The range of adventure sports in and around Rishikesh will spoil you for choice. Here’s an exhaustive guide
For the uninitiated, body surfing literally means riding a wave without a buoyancy device, using only a pair of specially-designed fins. It may sound simple, but there are levels to this sport. At its most benign, body surfing merely involves floating down the river wearing a life-jacket, propelled by gradient and current, marvelling the raw and jagged rock faces all around you. At higher levels, it involves confronting the waves on the river.
Kaudiyala to Rishikesh
As the waters of the Ganga tumble down the Shivalik Hills, the river offers up superb white-water spots from Kaudiyala to Rishikesh, graded 1 to 4. The stunning beaches along the way make ideal campsites for hardy rafters. Most of the 19 campsites are spartan, with only one high-end luxury offering at Brahmpuri. Opt for the multiple-day packages: a combination of day-battles with wild rapids, and nights under stars in comfortable tents.

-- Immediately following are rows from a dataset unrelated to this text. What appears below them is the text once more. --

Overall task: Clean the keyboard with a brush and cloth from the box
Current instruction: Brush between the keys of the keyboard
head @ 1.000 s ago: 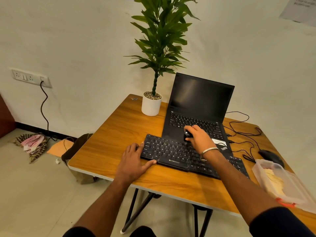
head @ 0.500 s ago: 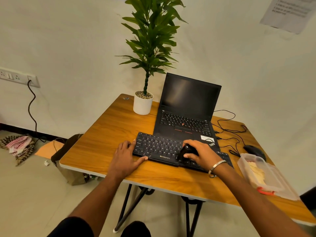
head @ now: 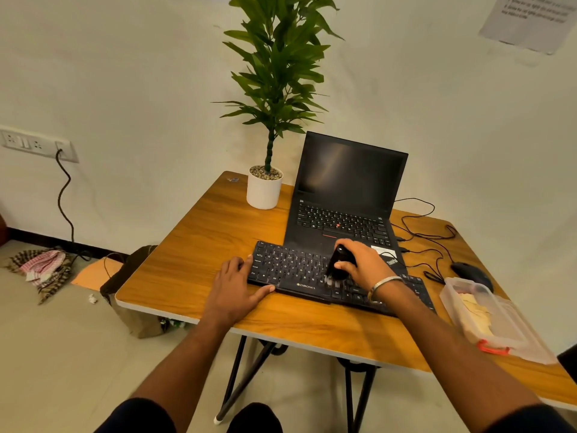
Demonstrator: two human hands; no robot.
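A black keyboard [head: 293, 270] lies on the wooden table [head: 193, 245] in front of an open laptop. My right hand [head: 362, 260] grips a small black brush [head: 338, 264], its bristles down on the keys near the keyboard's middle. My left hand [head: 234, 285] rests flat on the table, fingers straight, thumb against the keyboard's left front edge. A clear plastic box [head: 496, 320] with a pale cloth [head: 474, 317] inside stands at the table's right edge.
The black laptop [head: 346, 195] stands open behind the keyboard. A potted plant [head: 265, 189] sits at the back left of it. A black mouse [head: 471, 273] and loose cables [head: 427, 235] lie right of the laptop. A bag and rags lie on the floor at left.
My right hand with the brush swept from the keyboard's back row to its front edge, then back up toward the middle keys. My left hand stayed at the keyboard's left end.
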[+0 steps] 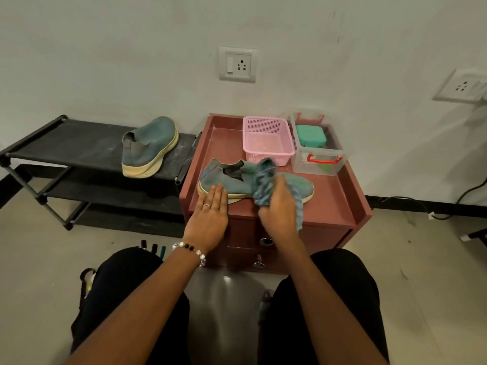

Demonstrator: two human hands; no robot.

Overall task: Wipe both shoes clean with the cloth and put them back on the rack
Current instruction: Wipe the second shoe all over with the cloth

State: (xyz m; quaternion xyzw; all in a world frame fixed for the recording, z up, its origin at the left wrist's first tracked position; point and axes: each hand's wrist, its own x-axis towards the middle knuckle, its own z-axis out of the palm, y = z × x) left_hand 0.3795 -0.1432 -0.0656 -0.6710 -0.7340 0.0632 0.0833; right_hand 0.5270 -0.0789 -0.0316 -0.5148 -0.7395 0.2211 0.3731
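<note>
One teal knit shoe [226, 180] with a cream sole lies on its side on top of the red cabinet [332, 204], toe pointing right. My left hand [209, 216] lies flat with straight fingers, its fingertips touching the shoe's heel side. My right hand [278, 206] grips a bunched blue cloth [263, 184] pressed against the middle of that shoe. The second teal shoe [149, 146] stands on the top shelf of the black rack [79, 143] to the left.
A pink basket [266, 139] and a clear box [320, 154] with red clips holding a green container stand at the cabinet's back. Wall sockets sit above. Cables run along the floor at right. My knees are close to the cabinet's drawers.
</note>
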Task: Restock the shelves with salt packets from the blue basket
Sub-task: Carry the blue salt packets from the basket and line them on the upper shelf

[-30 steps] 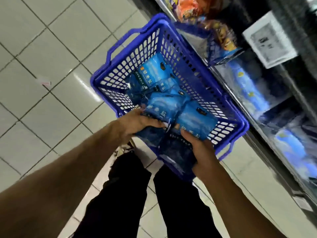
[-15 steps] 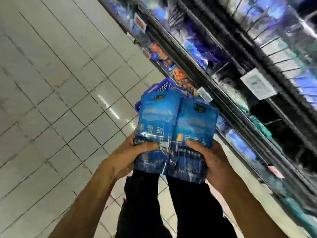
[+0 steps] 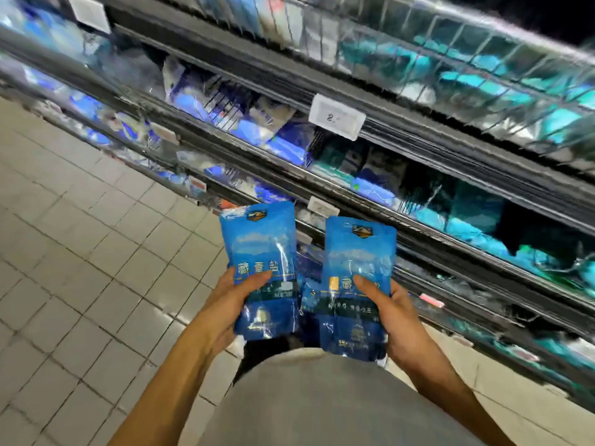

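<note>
1. Step in hand: we judge this the carry stage, packets out of the basket and on their way to the shelves (image 3: 418, 149).
2. Left hand (image 3: 225, 304): the grip is closed on the left packet (image 3: 262, 268), thumb across its front near the printed characters, fingers behind. The packet stands upright, top edge toward the shelving.
3. Right hand (image 3: 391, 320): the grip is closed on the right packet (image 3: 355, 284), thumb on the front, fingers wrapped round the right edge. This one is also upright and sits a little lower in view than the left one.
4. The two packets are just beside each other with a narrow gap between; we cannot tell whether the lower corners touch.
5. Both packets are in the air in front of the body, above the tiled floor (image 3: 80, 252), near the lower shelf fronts but not yet on any shelf.
6. Containers: the basket is not in view, so we cannot say what it holds. The shelves hold blue, white and teal packs behind wire fronts; motion blur keeps us from reading them. A price tag (image 3: 336, 116) hangs on one shelf edge.
7. Next move, as we judge it: find the row of matching blue packs, then slide each packet in upright, label facing out.
</note>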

The least demanding of all these activities is trekking, requiring just shoes on your feet. It requires no skill other than the ability to walk, and no specific fitness level as the pace is dictated by you. There’s much to be gained while hoofing through the wilderness in search of either a glorious waterfall or a temple dating back to the dawn of spirituality. This activity is for everyone, slim or overweight, sprightly-young or twilight-old.
Cliff jumping has taken off in a big way in Rishikesh, thanks to the narrow channels of river carved out of mountain rock. You will be jumping off ledges 40 to 70 feet above swirling waters. Helmets and life-jackets are mandatory for the three- to five-second free-fall. You will attain a velocity of 80kmph before cleaving the surface of the holy Ganga, as yet pure as the snow that spawned it.
Rock-climbing and rappelling are merely two names for ‘up and down a rock face’. The only way up is by hand and foot. As you seek hand-holds and toe-crevices, you are supported by cleverly rigged pitons and a system of ropes. Once up, you rappel down, relying almost a hundred per cent on equipment. The Shivalik Hills provide some of the most stunning scenery as you huff your way up, or slither down like an agile monkey.
Advertised as Asia’s longest Flying Fox, this one has been designed by Kiwi Ron Cranston. The wire is a kilometre long and the jump platform is a frightening 120 metres above the water. Strapped into a strong harness, you step off the platform and whiz down the wire, reaching a speed of 160kmph. You do a couple of passes and eventually stop seven metres above the water, into which you are lowered, your heart still beating like a kick-drum.
Canoeing and kayaking are simply other means of navigating over these waters, but not with the team-effort of six other people on the raft; this is more a two-man, or even a solo operation. A certain amount of preparation and skill is necessary for this, and qualified instructors will take you under their wing.
Deoprayag to Rishikesh
The white-water starts from Deoprayag, 72km from Rishikesh, and that first section warms you up for the thrills ahead. The action picks up from Kaudiyala, 38km from Rishikesh. Further down, from Marine Drive to Shivpuri, the rapids dial up to medium- difficult. Most white-water enthusiasts will make a strong case for Shivpuri being the white-water capital of India, and it is between here and Rishikesh that the most exciting rapids lie.
This requires no introduction, really. Except that this 83-metre high, fixed-platform bungee is India’s first, built over a rocky cliff overlooking a roaring tributary of the Ganga. After this great leap of faith, the jumper is lowered down to a drop zone in the river which has less than a metre of water. You may then walk up to the cafeteria and enjoy your photographs and a video of the jump.
The giant swing uses the same bungee platform as a launch pad. The difference is that instead of hurling straight down towards earth, here you scythe through the valley like a pendulum. Your brief free-fall ends with the rope swinging you through the crisp Uttarakhand air with rock and water all around you. To make it special (or to simply calm the nerves), you can also choose to do it in tandem with another person.